Publié le par Prix BEL AMI

Après moult réflexions et quelques crève-cœur, nous avons retenu pour la deuxième sélection du prix Bel Ami, les titres suivants :

 

« La mort du papillon » Pietro Citati

traduit de l’italien par Brigitte Pérol, editions de l’Arpenteur

Un portrait en creux de Zelda Scott Fitzgerald,
dans sa folie d’amour et sa folie tout court.
Une écriture de chair qui s’immisce au plus intime
avec panache
.

 

« Babyji » Abha Dawesar

traduit de l’anglais par Isabelle Reinharez, editions Héloïse d’Ormesson

Et si la jeunesse de l’Inde entrait dans la physique quantique
aussi bien que dans les jeux érotiques, à travers Babyji, la petite lolita indienne ?
Un roman plein de fraîcheur et d’intelligence.

 

« Rideau de verre »
 Claire Fercak

éditions Verticales

Une incursion étonnante dans le monde douloureux du souvenir de l’enfance déchirée.

 

« Drieu » Victoria Ocampo

éditions Constance de Bartillat

Victoria était belle, elle aimait la littérature et les hommes qui la font.
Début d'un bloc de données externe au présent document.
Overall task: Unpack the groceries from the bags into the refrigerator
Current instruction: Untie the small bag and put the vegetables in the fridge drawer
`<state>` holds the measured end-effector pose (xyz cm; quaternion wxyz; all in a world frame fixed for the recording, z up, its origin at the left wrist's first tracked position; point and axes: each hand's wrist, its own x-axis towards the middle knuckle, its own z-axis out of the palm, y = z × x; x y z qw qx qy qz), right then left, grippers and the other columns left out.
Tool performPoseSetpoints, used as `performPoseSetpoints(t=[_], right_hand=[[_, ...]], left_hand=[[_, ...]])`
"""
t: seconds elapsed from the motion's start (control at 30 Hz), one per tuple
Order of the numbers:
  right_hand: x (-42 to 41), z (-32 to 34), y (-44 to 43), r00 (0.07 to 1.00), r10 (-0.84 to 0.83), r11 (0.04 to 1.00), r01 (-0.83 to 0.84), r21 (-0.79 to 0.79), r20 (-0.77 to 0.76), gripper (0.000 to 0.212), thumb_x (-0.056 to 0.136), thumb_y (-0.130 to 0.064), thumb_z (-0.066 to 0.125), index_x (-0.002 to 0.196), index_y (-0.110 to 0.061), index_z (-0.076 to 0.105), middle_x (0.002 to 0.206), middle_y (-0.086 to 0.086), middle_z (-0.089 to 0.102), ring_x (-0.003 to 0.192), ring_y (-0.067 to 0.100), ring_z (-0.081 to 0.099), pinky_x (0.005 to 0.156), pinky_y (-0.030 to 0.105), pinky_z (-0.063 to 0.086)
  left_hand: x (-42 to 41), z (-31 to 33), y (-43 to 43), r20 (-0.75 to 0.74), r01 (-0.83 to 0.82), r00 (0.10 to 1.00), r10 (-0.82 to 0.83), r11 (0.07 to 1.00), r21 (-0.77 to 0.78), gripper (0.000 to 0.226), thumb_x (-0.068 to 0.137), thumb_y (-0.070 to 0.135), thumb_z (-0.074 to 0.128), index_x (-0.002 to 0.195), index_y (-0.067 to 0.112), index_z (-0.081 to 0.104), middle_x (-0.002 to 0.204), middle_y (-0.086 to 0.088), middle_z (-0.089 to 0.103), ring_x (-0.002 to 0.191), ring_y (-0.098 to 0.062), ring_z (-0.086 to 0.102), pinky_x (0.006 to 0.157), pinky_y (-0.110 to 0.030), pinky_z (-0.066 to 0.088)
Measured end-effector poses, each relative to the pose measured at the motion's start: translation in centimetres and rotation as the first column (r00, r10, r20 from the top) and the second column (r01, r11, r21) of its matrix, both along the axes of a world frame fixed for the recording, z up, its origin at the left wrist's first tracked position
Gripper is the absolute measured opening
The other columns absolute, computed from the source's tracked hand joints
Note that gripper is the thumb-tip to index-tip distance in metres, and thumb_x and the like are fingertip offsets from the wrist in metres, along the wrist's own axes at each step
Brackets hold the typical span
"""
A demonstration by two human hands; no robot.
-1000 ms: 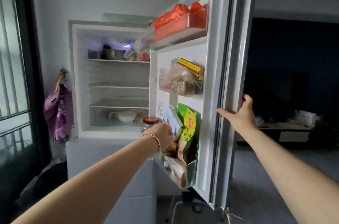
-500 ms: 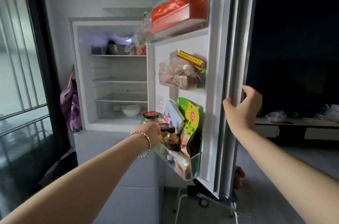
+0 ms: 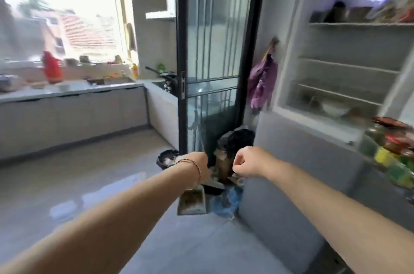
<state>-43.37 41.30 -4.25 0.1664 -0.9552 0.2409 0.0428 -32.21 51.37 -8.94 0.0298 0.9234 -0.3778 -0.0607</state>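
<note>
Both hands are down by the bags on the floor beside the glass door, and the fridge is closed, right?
No: the fridge is open, shelves showing in the head view. The left hand and right hand are down by the bags beside the glass door.

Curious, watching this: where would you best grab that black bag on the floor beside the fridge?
The black bag: probably its crumpled top, from above. It sits between the glass door and the refrigerator, clutter in front, leaving only the top free. Handles too blurred to tell.
</note>
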Motion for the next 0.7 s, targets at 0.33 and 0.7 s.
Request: performPoseSetpoints(t=[0.33,0.7], right_hand=[[9.5,-8.3,25.3,0.666,0.737,0.663,-0.745,-0.067,-0.113,0.024,0.087,-0.022,0.052,0.103,-0.013,0.067,0.107,0.008,0.067,0.101,0.027,0.062,0.088,0.03,0.05],[-3.0,-13.6,54.9,0.018,0.99,0.023,-0.999,0.039,-0.139,0.027,0.092,-0.019,0.043,0.102,-0.008,0.065,0.095,0.012,0.06,0.082,0.024,0.051,0.077,0.026,0.043]], left_hand=[[-4.2,-6.0,31.4,-0.057,-0.789,0.614,0.787,0.615,-0.014,0.029,0.093,0.02,0.041,0.117,0.014,0.055,0.124,-0.007,0.059,0.114,-0.03,0.056,0.088,-0.035,0.044],[-28.6,-9.7,55.2,-0.095,-0.992,-0.122,0.988,-0.123,-0.003,0.027,0.091,0.025,0.04,0.11,0.019,0.059,0.119,-0.005,0.061,0.109,-0.029,0.058,0.087,-0.034,0.046]])
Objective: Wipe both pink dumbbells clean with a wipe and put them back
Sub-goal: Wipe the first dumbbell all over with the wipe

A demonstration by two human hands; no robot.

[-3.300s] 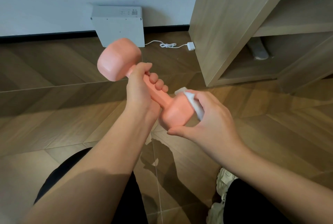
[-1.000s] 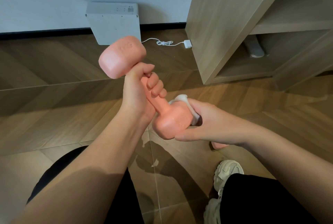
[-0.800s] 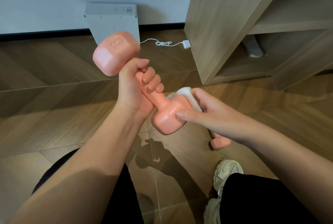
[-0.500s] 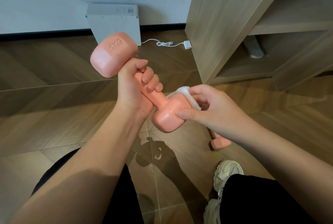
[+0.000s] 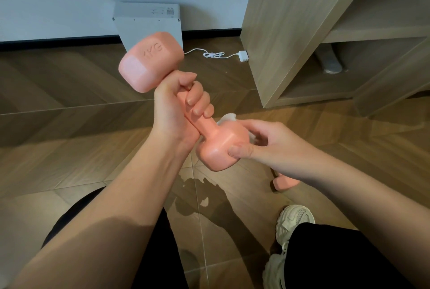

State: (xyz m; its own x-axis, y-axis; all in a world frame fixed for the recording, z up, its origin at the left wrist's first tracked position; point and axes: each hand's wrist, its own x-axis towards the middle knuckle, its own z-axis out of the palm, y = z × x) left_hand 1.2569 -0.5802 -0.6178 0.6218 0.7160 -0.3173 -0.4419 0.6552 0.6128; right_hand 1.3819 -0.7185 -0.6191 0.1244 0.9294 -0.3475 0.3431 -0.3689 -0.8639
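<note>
Roughly mid-task, I'd say: I'm wiping one pink dumbbell [image 5: 149, 63], which I hold up in the air, tilted, one head at 11 o'clock and the other at 5 o'clock. My left hand [image 5: 176, 112] is a closed fist wrapped round the handle. My right hand [image 5: 267, 144] grips the lower head, thumb pressed flat on its near face, fingers curled over the far side and pinning the wipe [image 5: 229, 118] there; only a white crumpled edge sticks out at the top, the rest is hidden. The second dumbbell [image 5: 285, 183] lies on the floor [image 5: 69, 126] at 4 o'clock from the held one, mostly covered by my right forearm; I can't tell if it is wiped yet. Still to do, by my guess: finish this head, maybe do the other one, and put both back; the storage spot isn't clear. Materials: the dumbbell has a matte, smooth pink coat that looks rubbery, with blocky faceted heads, rounded edges, raised "1KG" lettering on the upper head, and a round handle flaring into each head. The wipe is thin, soft and white; I can't tell whether it is damp. The floor is glossy wood-look planks in a herringbone pattern, reflective. A wooden shelf unit [image 5: 290, 32] of pale, flat laminate panels stands at 1 o'clock. A white box [image 5: 149, 21] with hard edges leans on the wall at 12 o'clock, with a thin white cable [image 5: 214, 55] beside it. My chunky cream shoe [image 5: 293, 221] is at 5 o'clock.
</note>
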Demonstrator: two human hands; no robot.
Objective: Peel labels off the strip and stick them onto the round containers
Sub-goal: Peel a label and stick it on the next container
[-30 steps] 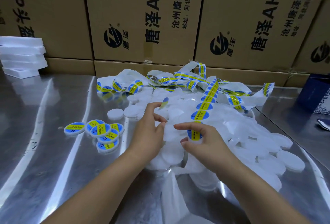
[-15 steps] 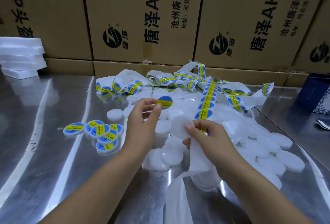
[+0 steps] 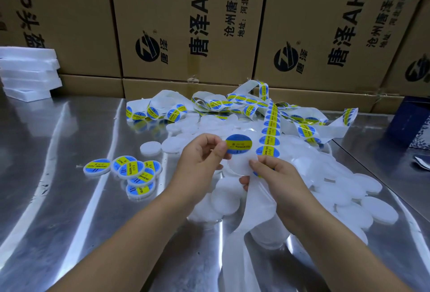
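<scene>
A shiny steel table (image 3: 69, 198) is stretching across the view, with brown printed cardboard boxes (image 3: 181, 24) standing along its far edge; a stack of white foam trays (image 3: 28, 73) is sitting at the far left, and a dark blue box (image 3: 409, 124) is lying at the right edge. A heap of unlabelled white containers (image 3: 337, 194) is spreading over the middle and right of the table; a small cluster of labelled containers (image 3: 137, 173), overlapping one another, is lying left of the hands, apart from the heap. The label strip (image 3: 271, 126) is lying in loose tangles at the back of the heap, and one run of it is coming forward to the right hand (image 3: 279, 177); its bare white backing is trailing down from that hand towards the near table edge. The right hand is pinching a round container (image 3: 238, 166) by its rim between forefinger and thumb, holding it above the heap; the strip appears to be trapped under the same fingers, though that hold is partly hidden. The left hand (image 3: 200, 159) is pinching a blue-and-yellow label (image 3: 239, 144) by its left edge between thumb and forefinger, the other fingers curled in; the label is overlapping the upper rim of the held container.
</scene>
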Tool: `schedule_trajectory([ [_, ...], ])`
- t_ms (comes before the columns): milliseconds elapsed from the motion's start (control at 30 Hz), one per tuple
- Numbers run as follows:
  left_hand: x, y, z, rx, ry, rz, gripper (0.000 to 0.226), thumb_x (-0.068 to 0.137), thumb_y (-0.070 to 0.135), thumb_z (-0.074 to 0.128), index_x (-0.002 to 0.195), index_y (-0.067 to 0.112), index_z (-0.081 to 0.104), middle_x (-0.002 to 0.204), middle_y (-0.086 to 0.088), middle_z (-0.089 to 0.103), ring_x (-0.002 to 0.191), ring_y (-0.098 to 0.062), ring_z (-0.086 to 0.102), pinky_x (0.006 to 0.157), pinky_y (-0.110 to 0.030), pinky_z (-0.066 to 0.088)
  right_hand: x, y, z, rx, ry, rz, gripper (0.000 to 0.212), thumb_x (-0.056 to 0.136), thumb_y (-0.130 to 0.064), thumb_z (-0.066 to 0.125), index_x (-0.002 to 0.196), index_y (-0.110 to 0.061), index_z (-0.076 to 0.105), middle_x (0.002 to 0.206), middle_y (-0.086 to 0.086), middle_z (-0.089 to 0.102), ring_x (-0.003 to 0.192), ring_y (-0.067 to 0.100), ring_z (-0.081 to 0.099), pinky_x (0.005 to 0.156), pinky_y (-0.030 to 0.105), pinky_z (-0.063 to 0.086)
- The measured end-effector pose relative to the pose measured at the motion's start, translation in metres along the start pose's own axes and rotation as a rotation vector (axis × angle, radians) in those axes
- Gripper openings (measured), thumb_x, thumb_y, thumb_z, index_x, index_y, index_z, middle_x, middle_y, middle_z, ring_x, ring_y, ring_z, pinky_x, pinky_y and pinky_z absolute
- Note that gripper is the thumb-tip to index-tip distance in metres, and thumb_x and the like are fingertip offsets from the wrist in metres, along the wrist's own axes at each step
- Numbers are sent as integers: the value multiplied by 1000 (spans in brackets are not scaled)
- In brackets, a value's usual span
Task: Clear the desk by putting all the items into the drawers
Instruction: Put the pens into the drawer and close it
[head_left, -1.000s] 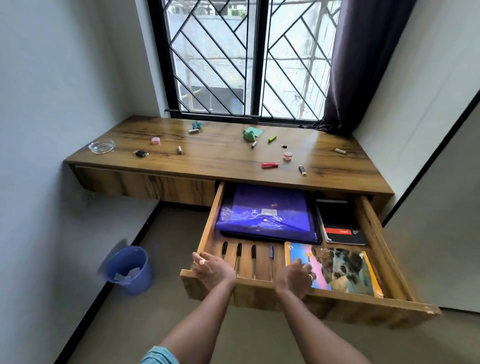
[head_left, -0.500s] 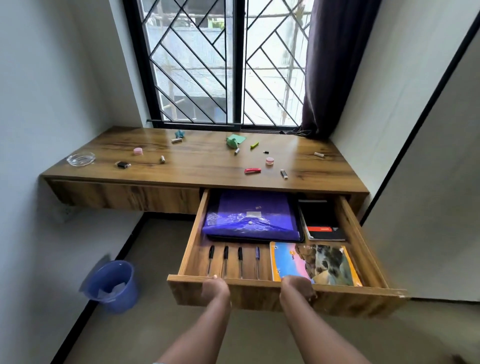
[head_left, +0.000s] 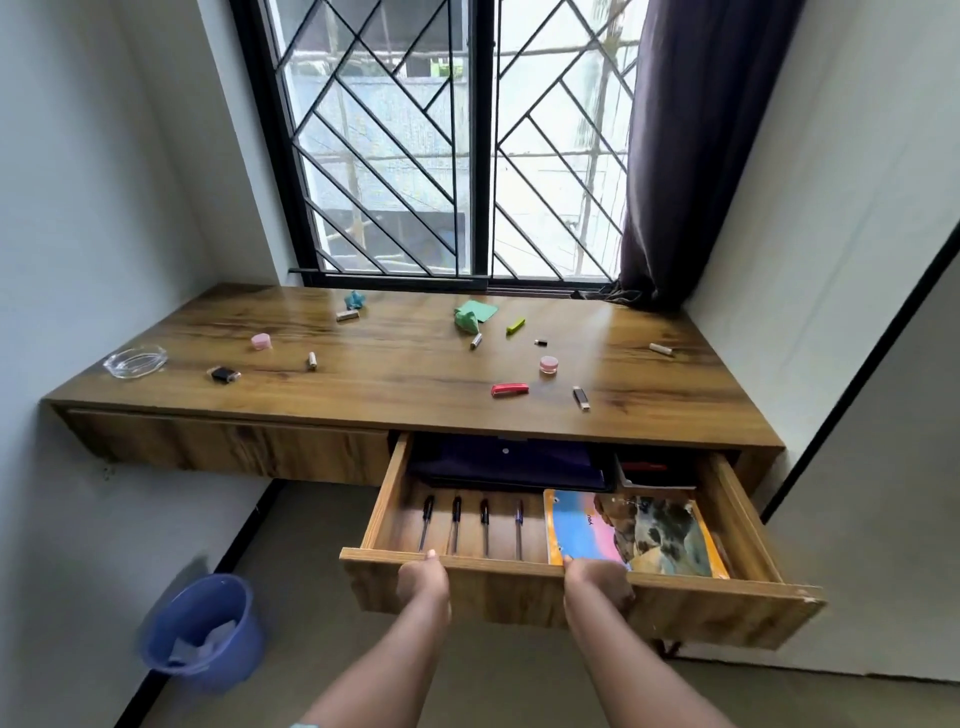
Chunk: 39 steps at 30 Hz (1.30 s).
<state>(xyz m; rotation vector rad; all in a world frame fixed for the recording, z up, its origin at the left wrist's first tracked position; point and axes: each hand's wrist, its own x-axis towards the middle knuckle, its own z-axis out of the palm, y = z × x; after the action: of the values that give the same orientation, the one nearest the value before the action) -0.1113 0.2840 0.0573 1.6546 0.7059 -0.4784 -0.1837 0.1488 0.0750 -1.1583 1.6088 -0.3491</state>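
Note:
The right-hand drawer (head_left: 727, 605) of the wooden desk (head_left: 415, 374) stands partly out. My left hand (head_left: 422, 579) and my right hand (head_left: 597, 582) both grip its front panel from below. Inside lie several pens (head_left: 470, 522), a colourful book (head_left: 631, 535), a purple folder (head_left: 504, 462) and a dark notebook (head_left: 649, 470). On the desk top lie a red stapler (head_left: 509, 389), a pink pot (head_left: 548, 365), a green cloth (head_left: 471, 315), a glass ashtray (head_left: 135, 361) and several small items.
The left drawer (head_left: 228, 449) is closed. A blue bucket (head_left: 200, 631) stands on the floor at the lower left by the wall. A barred window (head_left: 457, 140) and a dark curtain (head_left: 691, 145) rise behind the desk. White walls close in on both sides.
Both hands moved from the drawer's top edge to the underside of its front panel. The drawer has slid inward, hiding most of the purple folder and notebook under the desk top.

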Motion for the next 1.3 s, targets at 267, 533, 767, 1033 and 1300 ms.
schedule_trajectory([
  [267, 38, 71, 54, -237, -56, -1, 36, 96, -4, 41, 63, 10, 38, 65, -2, 36, 54, -12, 34, 51, -23, 28, 53, -61, 52, -55, -65, -41, 44, 73, -8, 79, 105, 16, 61, 105, 33, 64, 93, 43, 65, 80, 47, 56],
  [533, 65, 118, 97, -334, -42, -37, 24, 97, 3, 32, 75, 8, 40, 69, -1, 32, 55, -12, 28, 51, -25, 26, 76, -108, 80, 99, -24, -5, 39, 92, -14, 56, 121, 12, 51, 115, 25, 60, 101, 40, 62, 82, 41, 55],
  [767, 83, 148, 128, -479, -104, -33, 45, 101, 14, 39, 141, -5, 33, 144, -18, 40, 134, -43, 36, 111, -44, 32, 125, -121, 130, 197, 76, 16, 77, 88, -59, 35, 126, 7, 46, 119, 28, 59, 106, 41, 60, 93, 51, 49],
  [1033, 123, 161, 147, -509, -95, -17, 38, 97, 26, 51, 121, -4, 54, 134, -22, 53, 126, -36, 50, 109, -42, 38, 123, -161, 136, 455, 73, 84, 68, 97, -52, 29, 127, 5, 50, 128, 23, 55, 119, 36, 53, 102, 39, 40],
  [1300, 122, 158, 157, -424, 53, 7, 36, 93, 28, 58, 75, -3, 60, 75, -16, 66, 92, -38, 68, 75, -33, 51, 122, -159, 148, 430, 159, 95, 59, 91, -47, 50, 112, 7, 59, 114, 24, 64, 105, 38, 61, 94, 43, 49],
])
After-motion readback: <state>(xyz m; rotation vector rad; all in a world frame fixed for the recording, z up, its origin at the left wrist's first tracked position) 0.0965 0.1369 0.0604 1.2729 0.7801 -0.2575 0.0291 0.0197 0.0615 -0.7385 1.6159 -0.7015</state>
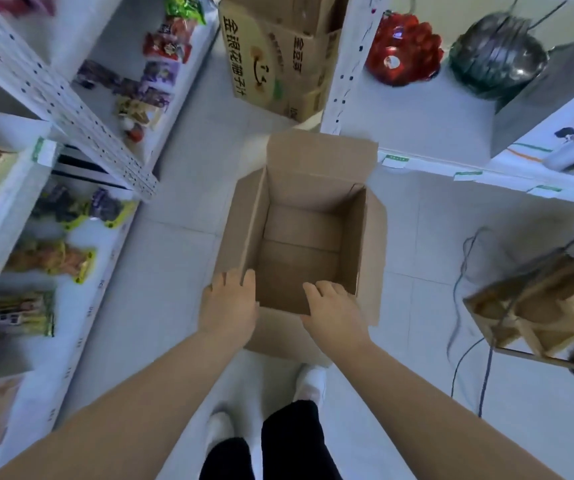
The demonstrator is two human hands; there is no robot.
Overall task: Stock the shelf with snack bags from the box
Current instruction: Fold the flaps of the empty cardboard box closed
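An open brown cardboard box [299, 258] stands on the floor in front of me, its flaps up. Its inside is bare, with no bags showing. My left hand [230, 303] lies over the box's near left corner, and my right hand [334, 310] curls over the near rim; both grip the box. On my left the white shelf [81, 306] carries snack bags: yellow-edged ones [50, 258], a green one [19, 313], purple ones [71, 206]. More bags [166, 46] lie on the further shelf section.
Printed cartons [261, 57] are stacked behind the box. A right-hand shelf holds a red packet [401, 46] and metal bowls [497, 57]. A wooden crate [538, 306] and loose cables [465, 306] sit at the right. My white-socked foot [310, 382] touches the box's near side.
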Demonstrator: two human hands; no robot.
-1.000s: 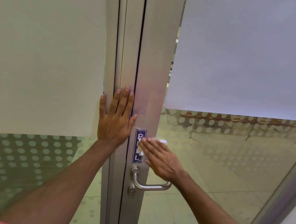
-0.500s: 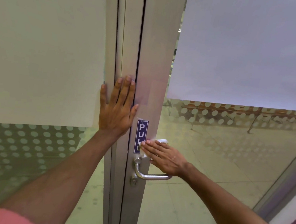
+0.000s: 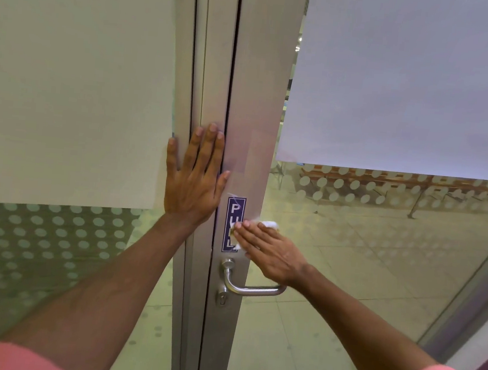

Elle créa la plus brillante revue littéraire d’Amérique latine et vécut une grande passion avec Pierre Drieu La Rochelle. Une attraction sensuelle entre deux rebelles fascinés par l’écriture et les affres de l’Histoire.

 



« J’ai tant rêvé de toi » Olivier et Patrick Poivre d'Arvor

éditions Albin Michel

"Mon existence durant, je m'en souviendrai, de ce voyage vers lui" dit-elle en parlant de ce père qui l'a plus aimée que tout, sans jamais l'atteindre. Ecriture à deux voix pour cet amour monstre.                                    

 


« La vie d’Irène Némirovsky » Philipponnat, Lienhardt

éditions Grasset

Grand écrivain français, Irène Némirovsky, malgré son éclatante réussite, disparaît dans les « Nuit et Brouillard » des camps de concentration. On la retrouve aujourd’hui à travers son œuvre et dans cette description implacable de la France du Maréchal.                        

  


« La Voie humide » Coralie Trinh Thi

éditions Au diable Vauvert

L’autobiographie d’une pornostar qui commence par un des plus beaux passages des textes de sainte Thérèse d’Avila sur le plaisir, comme expression absolue de l’amour qui transcende l’être tout entier.